Queer Parivaar (Hindi: Queer Family) is Raichandani’s latest independent project. The movie will feature a romance against the backdrop of music and choreography while dissecting ideas of heteronormative South Asian weddings. As they talk about it, the passion is reflected in their voice: “A lot of queer content out there by queer creators is entrenched in violence and tragedy. So, for me, the motivation was to create a space for joyful stories centred around South Asian queerness.”
Raichandani provides an insight into the diversity of the crew: “For the core cast, we have someone who is Muslim and gay, there’s someone who’s Hindu nonbinary, there are Muslim-trans, Hindu-intersex, Muslim-bisexual (people), many intersectional layers.” They continue: “Our executive producer Huma Qazi who financed most of the film, is a lesbian Pakistani woman who is iconic in her field (the corporate world). She saw the film advertisement and was like: ‘This speaks to me. And I wish I had that when I was younger. So, let’s make this happen!'” The movie is currently being filmed in London.
They also underpin the importance of being culturally accurate: “We engage with a queer Hindu priest; we engage with the inclusive mosque project in London.” They share an insight into how a diverse cast can guide inclusive representation on screen: “Asifa Lahore (one of the cast members) gave us nuances around hair, oestrogen and other things that we would not necessarily think about on-set.” They go on to explain the importance of respecting cultural differences while filmmaking: “In (mainstream) media, we still see people co-opting cultures, appropriating cultures, profiting from different cultures. It is important to be mindful of how you can be respectful but respectfully celebrate other people’s cultures.”

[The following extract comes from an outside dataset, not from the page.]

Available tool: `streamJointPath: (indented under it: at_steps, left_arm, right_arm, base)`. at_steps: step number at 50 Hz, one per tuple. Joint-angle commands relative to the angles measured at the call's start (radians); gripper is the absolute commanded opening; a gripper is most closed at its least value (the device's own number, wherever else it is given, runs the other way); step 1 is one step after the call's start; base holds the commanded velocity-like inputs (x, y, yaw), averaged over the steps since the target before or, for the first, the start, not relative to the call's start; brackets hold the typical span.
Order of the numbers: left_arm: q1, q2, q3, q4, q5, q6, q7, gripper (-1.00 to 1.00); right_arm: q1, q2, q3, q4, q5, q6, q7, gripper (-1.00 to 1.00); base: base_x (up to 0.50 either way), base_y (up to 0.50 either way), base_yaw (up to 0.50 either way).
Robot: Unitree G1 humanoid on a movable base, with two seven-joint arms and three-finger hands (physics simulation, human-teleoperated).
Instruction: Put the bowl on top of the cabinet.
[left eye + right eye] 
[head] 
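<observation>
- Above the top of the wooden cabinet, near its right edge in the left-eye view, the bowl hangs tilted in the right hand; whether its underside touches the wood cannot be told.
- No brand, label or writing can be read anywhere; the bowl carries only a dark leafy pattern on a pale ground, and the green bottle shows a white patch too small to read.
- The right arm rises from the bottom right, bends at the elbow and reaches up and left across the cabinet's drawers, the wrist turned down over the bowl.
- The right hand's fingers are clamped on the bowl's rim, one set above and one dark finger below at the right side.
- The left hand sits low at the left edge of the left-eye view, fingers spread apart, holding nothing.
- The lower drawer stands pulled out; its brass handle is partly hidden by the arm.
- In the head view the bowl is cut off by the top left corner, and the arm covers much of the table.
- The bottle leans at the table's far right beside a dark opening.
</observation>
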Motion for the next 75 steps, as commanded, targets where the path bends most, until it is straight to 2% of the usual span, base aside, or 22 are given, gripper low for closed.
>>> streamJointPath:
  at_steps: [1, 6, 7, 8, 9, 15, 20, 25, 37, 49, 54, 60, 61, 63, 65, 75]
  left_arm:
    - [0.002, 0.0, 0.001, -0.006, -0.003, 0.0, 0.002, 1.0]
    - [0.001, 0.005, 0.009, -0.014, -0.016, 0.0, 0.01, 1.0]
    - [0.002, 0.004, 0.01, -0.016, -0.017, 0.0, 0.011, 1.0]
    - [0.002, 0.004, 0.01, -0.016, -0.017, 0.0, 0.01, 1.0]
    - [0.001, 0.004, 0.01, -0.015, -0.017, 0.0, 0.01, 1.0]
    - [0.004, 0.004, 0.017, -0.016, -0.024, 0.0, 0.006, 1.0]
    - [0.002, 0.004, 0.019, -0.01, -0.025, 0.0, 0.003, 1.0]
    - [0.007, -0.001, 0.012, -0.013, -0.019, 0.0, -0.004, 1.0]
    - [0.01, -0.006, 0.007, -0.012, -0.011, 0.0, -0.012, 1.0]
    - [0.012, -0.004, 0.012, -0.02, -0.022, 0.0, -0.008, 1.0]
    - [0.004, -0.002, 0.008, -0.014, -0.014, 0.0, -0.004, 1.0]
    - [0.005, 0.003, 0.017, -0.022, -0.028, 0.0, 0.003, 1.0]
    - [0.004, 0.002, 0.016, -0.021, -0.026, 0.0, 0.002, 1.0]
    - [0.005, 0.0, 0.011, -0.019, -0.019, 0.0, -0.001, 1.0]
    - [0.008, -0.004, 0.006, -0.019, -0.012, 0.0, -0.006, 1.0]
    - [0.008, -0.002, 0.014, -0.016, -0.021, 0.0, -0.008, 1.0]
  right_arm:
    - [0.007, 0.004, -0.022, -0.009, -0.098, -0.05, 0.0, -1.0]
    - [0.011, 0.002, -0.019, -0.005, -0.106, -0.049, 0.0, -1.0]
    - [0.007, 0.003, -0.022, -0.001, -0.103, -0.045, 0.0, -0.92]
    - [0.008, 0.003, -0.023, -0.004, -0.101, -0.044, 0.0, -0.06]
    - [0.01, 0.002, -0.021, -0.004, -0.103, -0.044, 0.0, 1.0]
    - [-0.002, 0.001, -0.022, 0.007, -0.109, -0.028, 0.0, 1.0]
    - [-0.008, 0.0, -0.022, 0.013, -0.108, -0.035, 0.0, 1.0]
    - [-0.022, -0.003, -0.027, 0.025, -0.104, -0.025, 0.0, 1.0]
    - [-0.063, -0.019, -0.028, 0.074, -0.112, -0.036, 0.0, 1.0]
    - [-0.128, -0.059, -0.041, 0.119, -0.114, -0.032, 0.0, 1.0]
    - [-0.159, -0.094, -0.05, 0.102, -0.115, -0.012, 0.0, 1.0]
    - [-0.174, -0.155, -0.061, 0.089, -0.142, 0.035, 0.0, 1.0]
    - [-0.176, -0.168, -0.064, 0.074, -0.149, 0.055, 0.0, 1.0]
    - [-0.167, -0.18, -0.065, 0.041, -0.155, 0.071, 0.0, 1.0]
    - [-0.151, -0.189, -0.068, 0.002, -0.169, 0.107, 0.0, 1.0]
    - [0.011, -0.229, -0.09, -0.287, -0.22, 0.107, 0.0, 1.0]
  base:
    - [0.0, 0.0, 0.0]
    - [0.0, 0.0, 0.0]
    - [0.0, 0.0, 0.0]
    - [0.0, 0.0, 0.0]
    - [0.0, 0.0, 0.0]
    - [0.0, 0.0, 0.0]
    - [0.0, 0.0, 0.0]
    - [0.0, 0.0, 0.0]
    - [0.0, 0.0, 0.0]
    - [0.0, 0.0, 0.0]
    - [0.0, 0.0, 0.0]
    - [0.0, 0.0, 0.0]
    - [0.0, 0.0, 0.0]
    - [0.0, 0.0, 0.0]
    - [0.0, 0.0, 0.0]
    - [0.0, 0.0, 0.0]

Changing existing systems vs creating new systems
These interviews highlight that South Asians in the TV and film industry operate within existing systems like Hollywood but are also taking the initiative to build new inclusive systems. Queer Parivaar, for example, was funded 30% through Crowd-Funding. The community showed up for the Fundraiser, and queer South Asians helped the movie to gain momentum. Sharayu Mahale brought attention to the diversification of the casting processes in the American film industry and to “open ethnicity” as the new standard. However, as Nick Virk shared, the industry’s gatekeepers are still predominantly old cis white men, and most mainstream content is palatable to the white gaze. Therefore, the success of movies such as Temple and Queer Parivaar may lead to an even better representation of South Asian narratives.